Darius managed to escape by horseback with a small corps of his forces remaining intact. The Bactrian cavalry and Bessus caught up with him, as did some of the survivors of the Royal Guard and 2,000 Greek mercenaries. At this point, the Persian Empire was divided into two halves—East and West. On his escape, Darius gave a speech to what remained of his army. He planned to head further east and raise another army to face Alexander, assuming that the Greeks would head towards Babylon. At the same time he dispatched letters to his eastern satraps asking them to remain loyal.

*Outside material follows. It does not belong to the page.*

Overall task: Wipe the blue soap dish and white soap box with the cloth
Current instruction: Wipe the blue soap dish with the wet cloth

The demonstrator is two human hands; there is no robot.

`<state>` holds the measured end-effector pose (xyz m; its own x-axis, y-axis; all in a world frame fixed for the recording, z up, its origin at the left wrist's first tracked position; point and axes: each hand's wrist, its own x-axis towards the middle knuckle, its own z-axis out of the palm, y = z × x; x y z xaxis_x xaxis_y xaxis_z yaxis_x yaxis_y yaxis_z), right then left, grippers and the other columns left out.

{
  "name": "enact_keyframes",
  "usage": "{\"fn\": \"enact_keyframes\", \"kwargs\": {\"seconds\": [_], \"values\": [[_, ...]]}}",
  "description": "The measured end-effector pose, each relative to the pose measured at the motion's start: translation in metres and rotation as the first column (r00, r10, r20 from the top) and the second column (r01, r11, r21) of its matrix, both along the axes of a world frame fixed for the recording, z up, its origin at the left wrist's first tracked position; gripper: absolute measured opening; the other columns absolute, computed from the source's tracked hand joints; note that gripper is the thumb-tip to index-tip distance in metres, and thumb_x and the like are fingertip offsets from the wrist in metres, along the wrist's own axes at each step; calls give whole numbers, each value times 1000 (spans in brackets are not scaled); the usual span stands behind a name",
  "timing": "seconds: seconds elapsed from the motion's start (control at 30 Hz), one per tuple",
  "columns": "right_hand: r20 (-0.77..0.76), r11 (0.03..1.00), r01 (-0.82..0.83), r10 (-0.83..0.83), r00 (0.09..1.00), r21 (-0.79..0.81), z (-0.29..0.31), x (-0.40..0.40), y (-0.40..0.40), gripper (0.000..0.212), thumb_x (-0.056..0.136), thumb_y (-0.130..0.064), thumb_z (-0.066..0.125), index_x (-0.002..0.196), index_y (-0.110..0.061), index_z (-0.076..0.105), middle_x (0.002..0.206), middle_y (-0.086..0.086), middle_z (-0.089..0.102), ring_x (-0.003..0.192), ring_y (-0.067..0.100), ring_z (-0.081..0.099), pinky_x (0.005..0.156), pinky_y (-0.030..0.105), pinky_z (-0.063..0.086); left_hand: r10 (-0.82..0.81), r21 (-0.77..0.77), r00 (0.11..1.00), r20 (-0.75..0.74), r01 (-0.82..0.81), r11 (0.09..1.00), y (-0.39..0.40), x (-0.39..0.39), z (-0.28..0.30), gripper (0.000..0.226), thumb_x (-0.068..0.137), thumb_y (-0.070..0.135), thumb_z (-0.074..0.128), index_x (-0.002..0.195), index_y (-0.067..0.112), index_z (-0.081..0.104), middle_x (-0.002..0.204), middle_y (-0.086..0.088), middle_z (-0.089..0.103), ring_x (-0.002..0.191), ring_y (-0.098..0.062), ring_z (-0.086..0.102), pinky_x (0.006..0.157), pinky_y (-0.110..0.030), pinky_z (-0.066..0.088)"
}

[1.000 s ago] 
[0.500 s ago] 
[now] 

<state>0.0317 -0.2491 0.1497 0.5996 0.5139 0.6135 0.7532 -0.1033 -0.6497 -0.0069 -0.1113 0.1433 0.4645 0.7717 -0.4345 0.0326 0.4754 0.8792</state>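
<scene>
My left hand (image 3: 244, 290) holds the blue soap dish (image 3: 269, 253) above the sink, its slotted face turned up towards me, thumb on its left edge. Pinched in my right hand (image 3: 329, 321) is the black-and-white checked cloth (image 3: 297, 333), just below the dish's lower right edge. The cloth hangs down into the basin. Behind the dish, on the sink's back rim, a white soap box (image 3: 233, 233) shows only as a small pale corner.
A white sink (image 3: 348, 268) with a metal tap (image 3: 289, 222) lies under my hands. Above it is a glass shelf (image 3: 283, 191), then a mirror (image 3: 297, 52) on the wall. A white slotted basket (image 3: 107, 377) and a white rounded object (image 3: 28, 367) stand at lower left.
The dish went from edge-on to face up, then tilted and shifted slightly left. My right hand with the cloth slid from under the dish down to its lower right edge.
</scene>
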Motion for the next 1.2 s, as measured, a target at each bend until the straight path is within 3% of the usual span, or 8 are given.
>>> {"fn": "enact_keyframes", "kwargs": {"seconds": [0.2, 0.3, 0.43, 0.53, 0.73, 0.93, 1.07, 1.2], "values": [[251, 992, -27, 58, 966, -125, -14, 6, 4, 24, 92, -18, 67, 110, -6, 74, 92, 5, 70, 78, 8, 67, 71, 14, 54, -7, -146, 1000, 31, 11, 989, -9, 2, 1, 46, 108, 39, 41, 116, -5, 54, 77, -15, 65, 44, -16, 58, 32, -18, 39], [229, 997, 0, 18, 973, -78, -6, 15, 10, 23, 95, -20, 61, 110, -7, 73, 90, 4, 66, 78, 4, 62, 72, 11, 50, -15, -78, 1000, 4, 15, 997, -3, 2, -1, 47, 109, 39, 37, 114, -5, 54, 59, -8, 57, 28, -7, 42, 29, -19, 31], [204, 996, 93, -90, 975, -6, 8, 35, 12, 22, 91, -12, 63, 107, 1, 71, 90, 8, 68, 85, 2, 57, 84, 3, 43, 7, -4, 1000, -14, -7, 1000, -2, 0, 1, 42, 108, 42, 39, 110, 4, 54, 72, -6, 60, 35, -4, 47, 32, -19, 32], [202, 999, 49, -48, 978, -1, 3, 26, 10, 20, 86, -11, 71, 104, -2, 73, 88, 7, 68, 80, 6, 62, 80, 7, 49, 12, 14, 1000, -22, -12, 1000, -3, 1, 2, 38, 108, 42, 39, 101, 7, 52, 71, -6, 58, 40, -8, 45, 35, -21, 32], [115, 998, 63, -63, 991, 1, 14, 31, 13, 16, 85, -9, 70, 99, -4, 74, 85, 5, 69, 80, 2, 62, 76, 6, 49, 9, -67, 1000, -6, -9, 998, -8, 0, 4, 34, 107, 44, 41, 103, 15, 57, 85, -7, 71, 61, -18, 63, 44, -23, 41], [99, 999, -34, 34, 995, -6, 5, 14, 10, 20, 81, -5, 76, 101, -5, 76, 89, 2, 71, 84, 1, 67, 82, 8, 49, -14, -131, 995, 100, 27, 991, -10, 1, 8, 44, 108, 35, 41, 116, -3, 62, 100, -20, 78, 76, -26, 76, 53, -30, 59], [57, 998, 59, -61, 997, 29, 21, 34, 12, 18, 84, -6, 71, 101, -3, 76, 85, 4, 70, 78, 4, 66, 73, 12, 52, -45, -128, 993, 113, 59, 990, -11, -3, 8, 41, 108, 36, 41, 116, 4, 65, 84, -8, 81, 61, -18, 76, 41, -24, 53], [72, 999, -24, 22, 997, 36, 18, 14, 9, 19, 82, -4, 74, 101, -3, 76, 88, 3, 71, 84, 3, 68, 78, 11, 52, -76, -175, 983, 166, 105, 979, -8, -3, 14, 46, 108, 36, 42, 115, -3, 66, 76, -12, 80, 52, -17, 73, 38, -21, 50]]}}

The satraps, however, had other intentions. Bessus murdered Darius before fleeing eastwards. When Alexander discovered Darius had been murdered, he was saddened to see an enemy he respected killed in such a fashion, and gave Darius a full burial ceremony at Persepolis, the former ceremonial capital of the Persian Empire, before angrily pursuing Bessus, capturing and executing him the following year. The majority of the remaining satraps gave their loyalty to Alexander and were allowed to keep their positions. The Achaemenid Persian Empire is traditionally considered to have ended with the death of Darius.